Copy nothing but the lines below running from the line containing "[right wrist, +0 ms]" through the line containing "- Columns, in", both end lines included.
##### STORED DATA
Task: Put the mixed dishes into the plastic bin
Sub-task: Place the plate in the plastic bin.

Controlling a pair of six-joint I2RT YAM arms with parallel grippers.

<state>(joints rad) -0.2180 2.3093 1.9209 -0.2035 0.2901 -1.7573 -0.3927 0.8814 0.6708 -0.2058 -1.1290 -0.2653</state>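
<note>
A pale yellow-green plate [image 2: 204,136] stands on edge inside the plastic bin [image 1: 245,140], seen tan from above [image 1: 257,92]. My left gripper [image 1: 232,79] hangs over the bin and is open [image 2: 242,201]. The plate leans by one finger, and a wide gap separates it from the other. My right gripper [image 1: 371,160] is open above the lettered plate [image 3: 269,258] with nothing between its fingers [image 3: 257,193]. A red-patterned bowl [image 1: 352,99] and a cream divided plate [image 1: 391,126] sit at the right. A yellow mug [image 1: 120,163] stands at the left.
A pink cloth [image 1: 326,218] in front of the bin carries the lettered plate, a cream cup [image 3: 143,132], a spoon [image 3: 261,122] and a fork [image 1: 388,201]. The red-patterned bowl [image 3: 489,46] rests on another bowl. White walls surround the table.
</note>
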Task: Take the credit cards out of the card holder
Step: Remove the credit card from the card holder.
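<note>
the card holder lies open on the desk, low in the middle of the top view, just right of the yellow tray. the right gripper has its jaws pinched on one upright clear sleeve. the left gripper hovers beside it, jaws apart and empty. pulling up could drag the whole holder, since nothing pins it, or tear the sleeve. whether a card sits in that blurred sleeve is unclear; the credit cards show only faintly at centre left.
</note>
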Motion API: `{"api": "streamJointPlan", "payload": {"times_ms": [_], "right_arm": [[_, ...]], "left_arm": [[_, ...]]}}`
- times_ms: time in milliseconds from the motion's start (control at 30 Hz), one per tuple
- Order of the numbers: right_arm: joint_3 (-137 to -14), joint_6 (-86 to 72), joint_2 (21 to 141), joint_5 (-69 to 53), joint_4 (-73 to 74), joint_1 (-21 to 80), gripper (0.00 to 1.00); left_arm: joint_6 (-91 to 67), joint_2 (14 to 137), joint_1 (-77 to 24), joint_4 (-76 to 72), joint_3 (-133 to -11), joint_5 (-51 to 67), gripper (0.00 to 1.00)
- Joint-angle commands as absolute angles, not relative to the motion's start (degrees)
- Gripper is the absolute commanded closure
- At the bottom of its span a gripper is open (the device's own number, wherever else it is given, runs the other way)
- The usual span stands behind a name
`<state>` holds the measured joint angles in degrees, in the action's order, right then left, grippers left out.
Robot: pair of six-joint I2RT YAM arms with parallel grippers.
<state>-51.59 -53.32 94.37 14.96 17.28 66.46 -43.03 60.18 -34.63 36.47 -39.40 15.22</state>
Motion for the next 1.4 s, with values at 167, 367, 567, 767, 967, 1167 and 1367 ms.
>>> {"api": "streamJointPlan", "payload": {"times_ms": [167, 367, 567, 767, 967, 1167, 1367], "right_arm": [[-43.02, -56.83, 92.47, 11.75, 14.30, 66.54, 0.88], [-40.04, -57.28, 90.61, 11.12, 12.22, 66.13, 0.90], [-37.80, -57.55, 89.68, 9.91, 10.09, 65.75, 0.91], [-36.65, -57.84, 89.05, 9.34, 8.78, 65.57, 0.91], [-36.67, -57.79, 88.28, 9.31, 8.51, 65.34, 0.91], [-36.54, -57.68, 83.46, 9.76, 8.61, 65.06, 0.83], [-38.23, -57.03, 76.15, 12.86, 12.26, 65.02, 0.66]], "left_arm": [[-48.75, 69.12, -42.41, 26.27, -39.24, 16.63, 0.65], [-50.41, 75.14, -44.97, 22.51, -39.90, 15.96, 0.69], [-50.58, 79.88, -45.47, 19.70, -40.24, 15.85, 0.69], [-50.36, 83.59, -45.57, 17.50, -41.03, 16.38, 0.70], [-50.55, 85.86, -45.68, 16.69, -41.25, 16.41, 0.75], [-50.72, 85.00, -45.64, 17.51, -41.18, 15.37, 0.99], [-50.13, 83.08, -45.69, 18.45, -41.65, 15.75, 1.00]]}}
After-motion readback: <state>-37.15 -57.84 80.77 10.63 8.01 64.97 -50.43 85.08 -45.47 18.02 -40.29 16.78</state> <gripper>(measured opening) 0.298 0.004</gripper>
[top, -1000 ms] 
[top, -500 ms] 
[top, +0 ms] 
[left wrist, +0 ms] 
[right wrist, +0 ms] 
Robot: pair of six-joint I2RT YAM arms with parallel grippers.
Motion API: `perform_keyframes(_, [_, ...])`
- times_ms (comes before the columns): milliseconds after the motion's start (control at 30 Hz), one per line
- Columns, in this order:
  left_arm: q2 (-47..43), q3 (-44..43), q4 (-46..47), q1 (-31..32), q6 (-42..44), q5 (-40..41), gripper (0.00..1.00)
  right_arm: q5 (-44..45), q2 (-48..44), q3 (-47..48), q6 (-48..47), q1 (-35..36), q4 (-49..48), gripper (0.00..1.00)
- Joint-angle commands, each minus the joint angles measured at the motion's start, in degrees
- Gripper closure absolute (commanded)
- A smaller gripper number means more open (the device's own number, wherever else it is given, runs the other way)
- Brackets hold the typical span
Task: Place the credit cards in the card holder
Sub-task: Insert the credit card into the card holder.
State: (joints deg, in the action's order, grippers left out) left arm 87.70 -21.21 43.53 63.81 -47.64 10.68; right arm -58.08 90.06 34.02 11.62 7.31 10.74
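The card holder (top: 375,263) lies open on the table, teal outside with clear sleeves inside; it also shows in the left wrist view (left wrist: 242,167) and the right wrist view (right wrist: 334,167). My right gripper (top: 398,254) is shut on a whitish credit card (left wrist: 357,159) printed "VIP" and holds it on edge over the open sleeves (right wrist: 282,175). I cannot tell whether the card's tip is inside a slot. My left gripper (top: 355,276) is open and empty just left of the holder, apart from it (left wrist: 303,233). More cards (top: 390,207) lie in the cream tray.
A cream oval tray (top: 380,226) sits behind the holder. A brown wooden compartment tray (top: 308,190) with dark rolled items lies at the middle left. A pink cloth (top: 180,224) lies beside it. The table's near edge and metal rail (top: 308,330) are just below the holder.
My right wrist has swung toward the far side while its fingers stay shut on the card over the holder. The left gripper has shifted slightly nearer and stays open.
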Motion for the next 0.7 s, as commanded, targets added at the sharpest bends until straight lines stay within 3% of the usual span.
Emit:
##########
▶ _PROBLEM SOLUTION_
[right wrist, +0 ms] 
Robot: pair of six-joint I2RT YAM arms with parallel grippers.
Motion API: `perform_keyframes(_, [_, ...])`
- times_ms (comes before the columns): milliseconds after the motion's start (control at 30 Hz), one per line
- Columns, in this order:

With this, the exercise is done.